Fernando Pessoa, uno de los lisboetas más célebres, me enseñó hace años en su Libro del desasosiego (absolutamente recomendable) el lado oculto del romanticismo: «la mayor acusación contra el Romanticismo no se ha formulado todavía: es la de que representa la verdad interior de la naturaleza humana. Sus exageraciones, sus ridiculeces, sus poderes varios de conmover y de seducir, residen en que es la figuración exterior de lo que hay más dentro en el alma, más concreto, visualizado, hasta imposible, si el ser posible dependiese de otra cosa que no fuese el destino».
Algo así es Lisboa. En cualquier guía de viajes se pueden leer alabanzas al romanticismo de Lisboa, «una de las capitales más románticas de Europa junto a París y Praga»; sin embargo, quizá su apariencia descuidada decepcione al visitante, porque en Lisboa no hay un Montmartre ni un Puente de Carlos, en la Plaza del Comercio huele a fango y a la orilla de la desembocadura del río Tajo, las ratas, las palomas y las gaviotas se afanan en conseguir el mejor bocado. Quizá Pessoa se refería a eso cuando hablaba de «la verdad interior de la naturaleza humana», esa convivencia entre ratas y ratas del aire.
Lisboa, como el romanticismo, conmueve y seduce. Desde la sinceridad de saberse una ciudad sin joya de la corona, de tonos grises y fachadas desatendidas, Lisboa muestra una sinceridad conmovedora.

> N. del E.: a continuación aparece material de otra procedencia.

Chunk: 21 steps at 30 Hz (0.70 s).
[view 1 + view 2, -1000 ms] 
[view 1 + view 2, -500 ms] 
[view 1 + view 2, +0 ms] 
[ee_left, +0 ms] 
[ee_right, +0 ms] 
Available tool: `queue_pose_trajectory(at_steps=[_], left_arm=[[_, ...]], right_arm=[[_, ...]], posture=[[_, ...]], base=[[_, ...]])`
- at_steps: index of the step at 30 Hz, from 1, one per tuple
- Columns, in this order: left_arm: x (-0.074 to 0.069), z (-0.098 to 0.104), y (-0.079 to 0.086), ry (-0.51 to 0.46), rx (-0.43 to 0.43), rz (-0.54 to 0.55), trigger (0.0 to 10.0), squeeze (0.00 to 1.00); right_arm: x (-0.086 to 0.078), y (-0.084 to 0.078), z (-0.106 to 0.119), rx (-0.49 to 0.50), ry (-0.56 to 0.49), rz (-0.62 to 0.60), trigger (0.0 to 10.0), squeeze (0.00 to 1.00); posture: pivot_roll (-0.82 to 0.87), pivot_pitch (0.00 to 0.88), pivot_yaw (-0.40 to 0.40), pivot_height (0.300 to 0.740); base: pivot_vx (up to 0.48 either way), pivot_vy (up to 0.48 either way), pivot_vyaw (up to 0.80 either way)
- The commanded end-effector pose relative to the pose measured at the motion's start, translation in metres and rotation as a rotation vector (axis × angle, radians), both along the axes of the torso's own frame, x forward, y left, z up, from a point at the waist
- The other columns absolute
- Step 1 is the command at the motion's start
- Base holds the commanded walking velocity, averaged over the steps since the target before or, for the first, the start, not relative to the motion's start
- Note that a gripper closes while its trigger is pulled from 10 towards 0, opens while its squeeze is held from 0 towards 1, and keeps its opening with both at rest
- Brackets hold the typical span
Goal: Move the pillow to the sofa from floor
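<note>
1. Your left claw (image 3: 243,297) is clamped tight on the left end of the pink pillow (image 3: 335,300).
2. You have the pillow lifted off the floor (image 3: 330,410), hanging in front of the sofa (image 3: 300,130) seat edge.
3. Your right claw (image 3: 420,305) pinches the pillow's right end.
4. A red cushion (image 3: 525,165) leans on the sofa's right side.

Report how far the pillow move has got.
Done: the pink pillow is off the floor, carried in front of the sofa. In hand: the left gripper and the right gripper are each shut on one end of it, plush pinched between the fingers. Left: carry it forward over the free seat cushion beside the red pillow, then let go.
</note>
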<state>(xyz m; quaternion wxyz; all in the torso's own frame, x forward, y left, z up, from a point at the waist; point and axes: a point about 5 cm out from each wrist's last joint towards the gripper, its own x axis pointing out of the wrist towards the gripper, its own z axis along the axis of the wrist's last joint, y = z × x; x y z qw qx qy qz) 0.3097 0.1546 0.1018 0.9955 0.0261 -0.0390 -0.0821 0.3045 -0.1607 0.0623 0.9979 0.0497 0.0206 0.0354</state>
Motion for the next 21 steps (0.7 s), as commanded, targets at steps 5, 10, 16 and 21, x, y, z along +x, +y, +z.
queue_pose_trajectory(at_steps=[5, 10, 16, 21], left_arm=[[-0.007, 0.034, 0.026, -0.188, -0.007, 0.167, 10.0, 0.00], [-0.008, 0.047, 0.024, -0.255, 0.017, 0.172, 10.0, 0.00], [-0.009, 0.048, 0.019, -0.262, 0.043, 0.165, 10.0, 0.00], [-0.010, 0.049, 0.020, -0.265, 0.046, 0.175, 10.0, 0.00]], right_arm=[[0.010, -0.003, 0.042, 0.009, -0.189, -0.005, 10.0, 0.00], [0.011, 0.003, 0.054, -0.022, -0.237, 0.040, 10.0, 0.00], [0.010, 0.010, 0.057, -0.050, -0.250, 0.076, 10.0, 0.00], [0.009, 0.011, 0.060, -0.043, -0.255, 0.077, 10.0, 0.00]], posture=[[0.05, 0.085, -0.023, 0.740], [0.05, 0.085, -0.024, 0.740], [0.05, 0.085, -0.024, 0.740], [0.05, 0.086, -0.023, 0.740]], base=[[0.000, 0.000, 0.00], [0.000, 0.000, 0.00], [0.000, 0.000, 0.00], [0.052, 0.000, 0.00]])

Podría ser una ciudad esplendorosa si el Castillo de San Jorge fuese más imponente, o si la Torre de Belém pareciese indestructible, o si en la desembocadura del Tajo brillase el agua, o si los miradores no se viesen salpicados por antenas de televisión poco discretas, o si el elevador de Santa Justa fuese algo más que un ascensor célebre. Pero Lisboa es seductora tal cual, como una joven esbelta que llevase zapatos sucios y melena desordenada.
Lisboa, como el romanticismo, es exagerada y ridícula. En esta capital, las calles son más atractivas cuanto mayor sea el desnivel de las cuestas. Tanto en el Barrio Alto, como en el Chiado o en la Alfama, el viajero goza del sufrimiento de afrontar cuestas imposibles y escaleras interminables; como en el amor, donde el padecimiento se torna perseverancia y desemboca en amor propiamente dicho. En concreto, merece la pena la ascensión desde la Baixa hacia el Castillo para comer en O Eurico y tomar una copa nocturna en la terraza de Chapitô. El primero, una tasca diminuta y familiar de trato simpático y precio barato donde degustar bacalao, doradas o sardinas como hechas en casa. El segundo, un local muy conocido, luego abarrotado, donde puedes tomar desde una cerveza a cenar, desde bailar a observar Lisboa desde el mirador propio.
Lisboa, sin embargo, es lo que hay más dentro y no la figuración exterior. Lisboa es una ciudad desnuda con dos atractivos brazos, el Puente 25 de abril y el Puente Vasco de Gama, el más largo de Europa con 17 km. de longitud. Lisboa se deja tocar y sentir, con sosiego. Igual que Pessoa, que abandonó su desasosiego literario para apostarse en la terraza de la cafetería O Brasileira y disfrutar del trasiego de la gente en Baixa-Chiado, porque ya hay bastante metafísica en no pensar en nada.